Bisnis.com, JAKARTA — Pemerintah dinilai perlu segera merealisasikan pembentukan pusat satu data usaha mikro, kecil, dan menengah (UMKM) dan ekosistem digital, sebagai pintu masuk untuk pemberdayaan dan mendorong pelaku usaha agar dapat naik kelas guna mempercepat permulihan ekonomi di sektor tersebut.
Ekonom senior Institute for Development of Economics and Finance (INDEF) Enny Sri Hartati mengatakan pembentukan pusat satu data merupakan langkah yang tepat, untuk membangun ekosistem UMKM jauh lebih sehat dan termonitor setiap perkembangan dan pertumbuhan usahanya.
“Membuat satu data bagi sektor usaha mikro, merupakan sebuah terobosan yang sangat dibutuhkan oleh pelaku usaha UMKM. Karena dapat membantu kebutuhan dan persoalan-persoalan yang dihadapi UMKM dalam menumbuh kembangkan usahanya,” katanya melalui siaran pers, Rabu (4/11/2020).
Menurut Enny, masalah UMKM di Indonesia selama ini adalah sulit untuk naik kelas. Hampir 99 persen tidak ada perubahan komposisi dari sektor ultra mikro, kecil dan menengah menengah. Selama ini ada beberapa persoalan klasik yang melingkupi mereka, kemampuan tidak bisa naik kelas itu artinya tidak berkembang, stagnan, usaha hanya untuk bertahan saja.
Ada beberapa yang berkembang, tambahnya, tapi mereka tetap berada di sektor UKM karena fasilitas yang ada kebanyakan diberikan untuk yang skala besar. Akibatnya UMKM selalu tertinggal terus. Contohnya, pembiayaan KUR hanya untuk UKM, sementara yang besar dapatnya insentif fiskal, kemudahan ekspor dan impor.
Enny menilai hal ini perlu dievaluasi dan dipetakan kembali beberapa kebijakan pemerintah, termasuk salah satu yang diusulkan adalah melakukan redefinisi UKM dan IKM (industri kecil menengah).
Baca Juga
"Kalau sekarang definisinya UKM di skala Rp5 miliar. Padahal untuk beli peralatan teknologi tinggi (modal kerja) saja saja sudah tidak mencukupi. Saat ini sedang disusun kebijakan turunan Omnibus Law, terkait kategori UMKM dan ultra mikro," katanya.

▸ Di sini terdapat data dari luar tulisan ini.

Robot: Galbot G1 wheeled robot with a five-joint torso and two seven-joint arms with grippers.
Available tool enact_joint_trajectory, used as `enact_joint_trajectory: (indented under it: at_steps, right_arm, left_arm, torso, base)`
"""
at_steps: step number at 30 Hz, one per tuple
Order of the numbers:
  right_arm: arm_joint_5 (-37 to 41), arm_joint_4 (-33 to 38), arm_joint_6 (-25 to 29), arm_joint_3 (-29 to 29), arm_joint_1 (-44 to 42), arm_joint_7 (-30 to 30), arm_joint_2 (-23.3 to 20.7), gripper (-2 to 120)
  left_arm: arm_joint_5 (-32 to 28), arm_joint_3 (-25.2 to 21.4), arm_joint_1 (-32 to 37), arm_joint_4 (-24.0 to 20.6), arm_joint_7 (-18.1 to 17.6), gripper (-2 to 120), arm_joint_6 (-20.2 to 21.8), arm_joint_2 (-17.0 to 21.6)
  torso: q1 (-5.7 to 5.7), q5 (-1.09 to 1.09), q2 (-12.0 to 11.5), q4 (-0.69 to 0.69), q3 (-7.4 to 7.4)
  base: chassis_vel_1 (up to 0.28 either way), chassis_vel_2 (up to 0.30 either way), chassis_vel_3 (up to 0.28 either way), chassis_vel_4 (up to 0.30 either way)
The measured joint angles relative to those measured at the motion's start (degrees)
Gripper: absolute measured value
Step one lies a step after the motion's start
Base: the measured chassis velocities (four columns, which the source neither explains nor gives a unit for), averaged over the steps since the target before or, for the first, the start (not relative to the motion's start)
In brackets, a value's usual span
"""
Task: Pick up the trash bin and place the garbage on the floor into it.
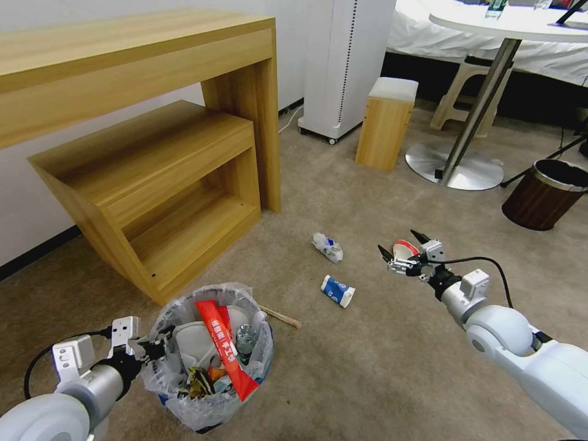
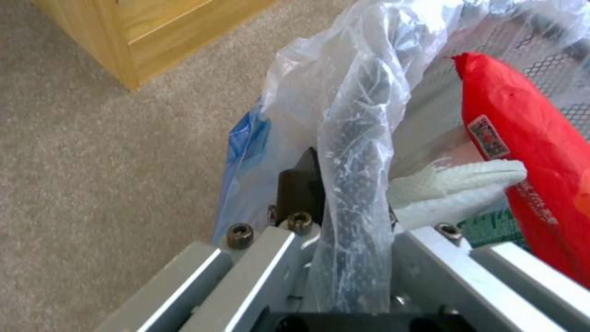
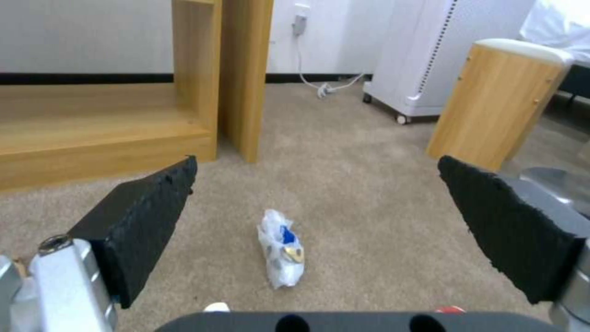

Masalah lain yang membuat UMKM sulit naik kelas karena berbagai akses terbatas, seperti pembiayaan dan pasar. Pasalnya, tidak ada satu pusat data UMKM, sehingga yang mendapatkan akses pembiayaan seringkali dia lagi, dia lagi.
Akses pasar juga begitu terkooptasi, karena dikuasai satu jaringan konglomerasi besar. Dengan demikian, meski mereka dapat subsidi bunga dan bisa berproduksi, kalau pasar terbatas KO (knock out) juga, tidak bisa berkembang. Ini yang harus dilakukan perubahan ke depannya.
Enny menegaskan UMKM ini serba terbatas. Untuk itu, harus dibangun ekosistem yang bisa dimulai dengan adanya pusat satu data mengenai UMKM. Misalnya BRI sudah kasih pembiayaan, nanti siapa yang bantu akses pemasarannya, kemudian akses untuk meningkatkan mutu. Minimal membuat kemasan yang baik untuk UMKM kita gar tidak kalah bersaing.